While testifying, Healy was barred from telling the jury about Koren’s involvement in one the biggest academic research scandals in history a few years back when he sent vicious anonymous letters to discredit fellow researchers and denied doing so until DNA evidence from postage stamps proved he was lying years later. In September 2003, the Canadian Association of University Teachers reported on the disciplining of Koren in the CAUT Bulletin as follows:
“The Ontario College of Physicians and Surgeons has formally reprimanded University of Toronto professor of medicine Dr. Gideon Koren. He had written anonymous harassing letters about Dr. Nancy Olivieri and three colleagues during Olivieri’s dispute with the Hospital for Sick Children, the University of Toronto and Apotex Inc. He then had lied repeatedly to conceal his responsibility. The college also cited him for additional misconduct, in research.”
The Teachers Association further explained in the Bulletin: “The college’s finding of research misconduct was in relation to a study on a drug to treat a blood disorder in children that Koren and Olivieri had once collaborated on. Olivieri identified risks that the drug was ineffective and caused liver damage, and voiced her concerns despite legal warnings from its maker, Apotex. Koren differed and, contrary to accepted norms, published an article on the drug using data from other researchers, including Olivieri, without their knowledge or consent.”

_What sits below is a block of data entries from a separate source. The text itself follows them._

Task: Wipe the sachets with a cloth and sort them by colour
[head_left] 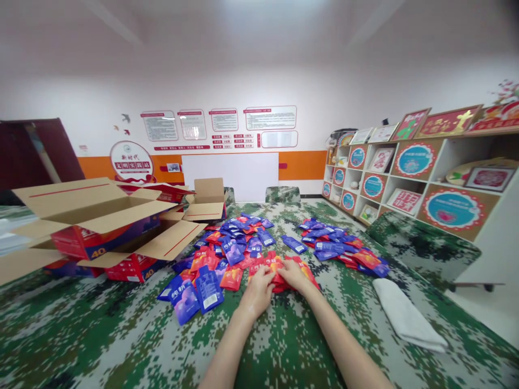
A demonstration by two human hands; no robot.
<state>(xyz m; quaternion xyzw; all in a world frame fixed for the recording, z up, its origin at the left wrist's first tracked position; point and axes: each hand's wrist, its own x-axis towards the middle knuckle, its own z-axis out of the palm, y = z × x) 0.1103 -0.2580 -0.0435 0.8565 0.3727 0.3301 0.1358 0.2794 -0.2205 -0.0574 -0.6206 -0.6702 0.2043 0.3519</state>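
Observation:
Both hands are at a group of red packets (306, 270) in the middle of the table. My left hand (258, 289) has its fingers curled in and closed on the left end of this group. From the right, my right hand (294, 274) closes on the same red packets, its fingers bent over their tops. The fingertips are partly hidden. A loose heap of blue packets (210, 289) and more red ones spreads to the left of my hands. Another mixed heap of blue packets (329, 248) and red ones lies to the right.
Open cardboard boxes (117, 216) stand at the left, flaps spread. A smaller open box (205, 202) is farther back. A folded white cloth (407, 316) lies at right on the camouflage tablecloth (300, 346). Chairs with camouflage covers (425, 248) and a shelf unit (401, 173) stand beyond.

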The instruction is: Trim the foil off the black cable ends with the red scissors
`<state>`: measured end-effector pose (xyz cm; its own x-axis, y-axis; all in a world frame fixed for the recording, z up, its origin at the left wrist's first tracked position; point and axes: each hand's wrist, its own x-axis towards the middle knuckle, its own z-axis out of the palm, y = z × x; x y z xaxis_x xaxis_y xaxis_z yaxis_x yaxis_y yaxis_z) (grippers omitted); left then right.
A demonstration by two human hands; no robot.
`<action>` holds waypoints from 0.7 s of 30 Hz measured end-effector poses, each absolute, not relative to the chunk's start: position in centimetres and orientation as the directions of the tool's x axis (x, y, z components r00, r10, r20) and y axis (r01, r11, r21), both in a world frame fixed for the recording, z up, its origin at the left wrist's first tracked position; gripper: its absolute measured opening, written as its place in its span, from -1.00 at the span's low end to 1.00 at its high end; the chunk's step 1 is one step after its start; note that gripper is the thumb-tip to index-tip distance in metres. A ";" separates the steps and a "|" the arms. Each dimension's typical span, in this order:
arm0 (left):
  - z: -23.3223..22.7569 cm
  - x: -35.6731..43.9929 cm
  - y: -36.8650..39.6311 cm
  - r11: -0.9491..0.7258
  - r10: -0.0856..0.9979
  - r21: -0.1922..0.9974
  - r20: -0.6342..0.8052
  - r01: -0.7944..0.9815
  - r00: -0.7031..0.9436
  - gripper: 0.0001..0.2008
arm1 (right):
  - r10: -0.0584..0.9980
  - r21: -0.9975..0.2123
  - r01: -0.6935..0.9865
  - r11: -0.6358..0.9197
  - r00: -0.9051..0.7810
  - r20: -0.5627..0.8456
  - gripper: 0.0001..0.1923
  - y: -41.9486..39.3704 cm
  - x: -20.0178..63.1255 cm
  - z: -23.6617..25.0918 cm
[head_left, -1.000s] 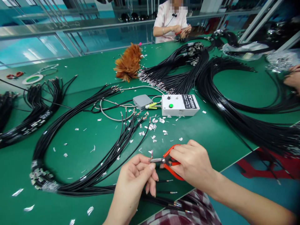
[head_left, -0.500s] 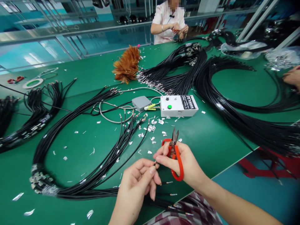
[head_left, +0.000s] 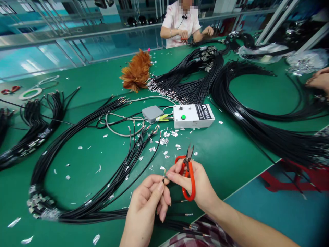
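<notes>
My left hand (head_left: 150,199) pinches a black cable (head_left: 163,179) close to its stripped end, between thumb and forefinger. Thin pale wires stick up from that tip. Red-handled cutters (head_left: 189,171) rest in my right hand (head_left: 196,183), blades pointing up and slightly parted. The thumb and forefinger of that hand meet at the bared wires, beside the left fingertips. A looped bundle of black cables (head_left: 77,137) lies left of my hands, its near ends passing behind my left hand. More stripped cable ends (head_left: 189,226) show below my hands at the table edge.
A white box with a green button (head_left: 194,118) and a grey block (head_left: 152,113) sit mid-table among foil scraps (head_left: 164,140). Behind are a brown feather duster (head_left: 136,72) and large cable bundles (head_left: 200,75). A co-worker (head_left: 181,27) works across the table; another person's hand (head_left: 318,80) shows at right.
My fingers have shifted at the cable tip, and thin wires now stand out above it. The whole view has slid slightly. The co-worker's hands have moved apart.
</notes>
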<state>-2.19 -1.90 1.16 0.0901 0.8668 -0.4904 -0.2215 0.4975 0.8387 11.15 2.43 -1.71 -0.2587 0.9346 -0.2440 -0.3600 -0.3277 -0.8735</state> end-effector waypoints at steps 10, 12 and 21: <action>1.2 -1.8 -2.6 0.425 0.905 0.905 -0.425 -0.016 0.002 -0.55 | 0.963 -0.961 -0.186 -0.207 -0.214 -0.166 -0.78 1.8 10.8 -1.5; 1.0 -1.7 -2.6 0.457 0.889 0.889 -0.457 -0.017 0.006 -0.49 | 0.966 -0.975 -0.137 -0.175 -0.213 -0.144 -0.79 1.6 10.9 -1.3; 1.5 -2.4 -2.7 0.496 0.864 0.847 -0.503 -0.190 0.009 -0.49 | 0.954 -0.994 0.072 -0.084 -0.284 -0.101 -0.80 2.1 12.5 -1.5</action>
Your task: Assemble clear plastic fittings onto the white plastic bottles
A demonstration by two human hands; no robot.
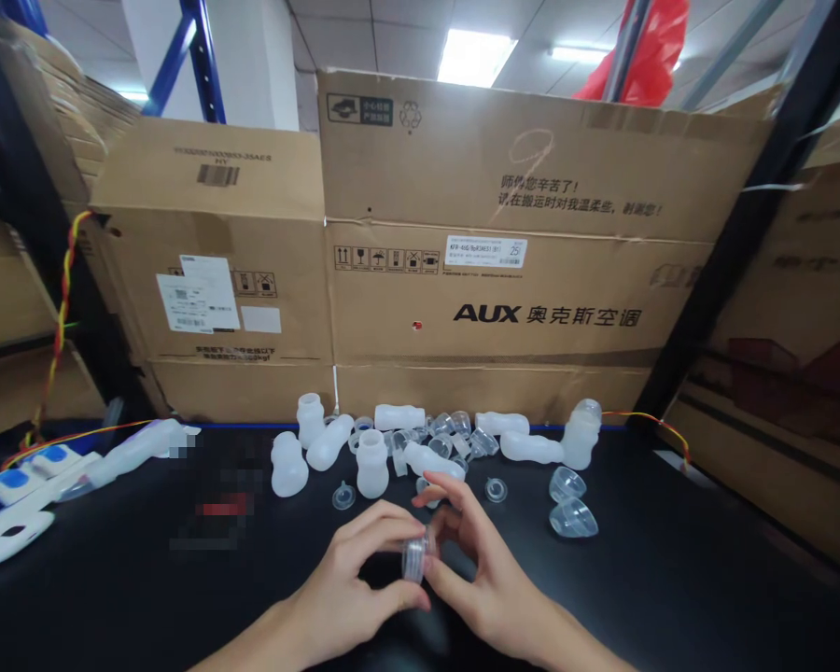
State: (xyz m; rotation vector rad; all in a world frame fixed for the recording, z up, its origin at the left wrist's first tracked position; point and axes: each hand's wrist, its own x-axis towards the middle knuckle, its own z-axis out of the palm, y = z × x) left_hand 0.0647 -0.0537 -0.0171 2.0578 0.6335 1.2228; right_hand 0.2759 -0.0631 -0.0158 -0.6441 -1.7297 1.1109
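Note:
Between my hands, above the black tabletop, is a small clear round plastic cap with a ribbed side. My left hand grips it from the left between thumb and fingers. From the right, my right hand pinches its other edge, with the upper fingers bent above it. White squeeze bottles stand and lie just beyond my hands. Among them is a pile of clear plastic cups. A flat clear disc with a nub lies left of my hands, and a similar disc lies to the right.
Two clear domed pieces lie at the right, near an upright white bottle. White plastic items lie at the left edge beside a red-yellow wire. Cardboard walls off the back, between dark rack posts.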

“Koren had received hundreds of thousands of dollars in funding from Apotex after the company had terminated the drug trials in its efforts to prevent Olivieri from disclosing risks to patients, as well as the hundreds of thousands of dollars in funding he had received during the trials,” the newsletter reported, citing an journal article by the authors of “The Olivieri Report.”

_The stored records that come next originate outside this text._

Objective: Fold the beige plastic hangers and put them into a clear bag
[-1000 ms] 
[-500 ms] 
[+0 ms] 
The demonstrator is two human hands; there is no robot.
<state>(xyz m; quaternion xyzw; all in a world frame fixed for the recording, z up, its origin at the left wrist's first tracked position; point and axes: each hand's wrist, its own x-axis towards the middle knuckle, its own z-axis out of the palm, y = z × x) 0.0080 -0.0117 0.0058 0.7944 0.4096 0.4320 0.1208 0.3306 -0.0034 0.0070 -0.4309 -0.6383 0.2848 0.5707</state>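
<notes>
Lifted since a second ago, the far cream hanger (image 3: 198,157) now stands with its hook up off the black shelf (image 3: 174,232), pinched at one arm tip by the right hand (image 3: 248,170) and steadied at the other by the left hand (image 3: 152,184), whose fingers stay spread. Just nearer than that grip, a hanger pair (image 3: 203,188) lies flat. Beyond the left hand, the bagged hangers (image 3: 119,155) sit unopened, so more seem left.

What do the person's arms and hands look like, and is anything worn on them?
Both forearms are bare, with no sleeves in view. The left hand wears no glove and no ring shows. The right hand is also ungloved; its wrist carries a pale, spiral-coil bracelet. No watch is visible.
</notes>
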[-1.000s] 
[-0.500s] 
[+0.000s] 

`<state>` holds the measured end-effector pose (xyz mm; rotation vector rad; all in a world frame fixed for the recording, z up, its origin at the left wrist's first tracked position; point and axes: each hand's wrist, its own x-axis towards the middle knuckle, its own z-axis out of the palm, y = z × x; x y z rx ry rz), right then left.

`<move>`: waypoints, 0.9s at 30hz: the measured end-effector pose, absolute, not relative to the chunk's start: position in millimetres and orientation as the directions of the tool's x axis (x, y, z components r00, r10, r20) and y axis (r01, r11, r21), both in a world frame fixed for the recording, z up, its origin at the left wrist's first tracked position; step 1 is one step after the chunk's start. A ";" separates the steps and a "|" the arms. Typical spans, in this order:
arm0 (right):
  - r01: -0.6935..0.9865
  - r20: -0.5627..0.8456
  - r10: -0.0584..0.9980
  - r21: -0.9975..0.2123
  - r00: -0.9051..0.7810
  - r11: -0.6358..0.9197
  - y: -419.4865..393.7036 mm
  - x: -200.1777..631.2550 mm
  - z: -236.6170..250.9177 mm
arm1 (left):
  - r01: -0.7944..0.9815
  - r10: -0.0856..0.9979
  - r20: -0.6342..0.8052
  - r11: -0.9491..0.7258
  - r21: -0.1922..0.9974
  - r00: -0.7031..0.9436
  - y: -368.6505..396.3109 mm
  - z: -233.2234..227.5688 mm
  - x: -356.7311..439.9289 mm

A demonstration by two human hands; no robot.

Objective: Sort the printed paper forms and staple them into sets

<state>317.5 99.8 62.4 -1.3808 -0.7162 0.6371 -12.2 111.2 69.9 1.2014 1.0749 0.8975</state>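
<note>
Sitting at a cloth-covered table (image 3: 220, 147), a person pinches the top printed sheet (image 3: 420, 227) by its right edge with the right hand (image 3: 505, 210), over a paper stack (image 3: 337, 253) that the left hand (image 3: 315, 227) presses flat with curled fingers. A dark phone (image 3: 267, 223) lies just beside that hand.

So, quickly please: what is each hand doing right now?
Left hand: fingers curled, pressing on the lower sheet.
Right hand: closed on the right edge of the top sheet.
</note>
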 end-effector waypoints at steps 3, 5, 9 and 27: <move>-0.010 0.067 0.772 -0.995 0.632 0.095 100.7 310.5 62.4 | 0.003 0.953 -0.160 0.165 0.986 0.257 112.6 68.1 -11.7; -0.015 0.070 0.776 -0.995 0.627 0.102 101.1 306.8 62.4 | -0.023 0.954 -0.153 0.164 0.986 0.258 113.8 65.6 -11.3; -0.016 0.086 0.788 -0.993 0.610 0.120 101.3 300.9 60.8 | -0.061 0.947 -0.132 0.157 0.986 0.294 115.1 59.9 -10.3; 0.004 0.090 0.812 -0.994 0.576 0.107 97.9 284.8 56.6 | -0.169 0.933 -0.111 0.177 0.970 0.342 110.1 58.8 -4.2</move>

Apotex marketed a generic version of Paxil, or paroxetine.
The penalty had been jointly proposed to the discipline committee through prior agreement between Koren’s attorney and counsel for the college, the Bulletin noted. In its decision, the committee said it was “deeply troubled by this case” and “seriously considered administering a more severe penalty” than that proposed, as it wished “to express unequivocally its condemnation of Dr. Koren’s misconduct.”
Glaxo Money Still Flowing
In a December 14, 2009 report on Pharmalot, Ed Silverman noted that Glaxo had published a list of fees paid out to US healthcare professionals for speaking and consulting services for the three month period of April 1, 2009 to June 30, 2009. “By its own tally, Glaxo paid $14.6 million to approximately 3,700 US docs and other healthcare professionals,” he reported.
Although Glaxo paid out millions of dollars over the years to the doctors discussed in this article, not one of them was called to testify as an expert in the first birth defect trial.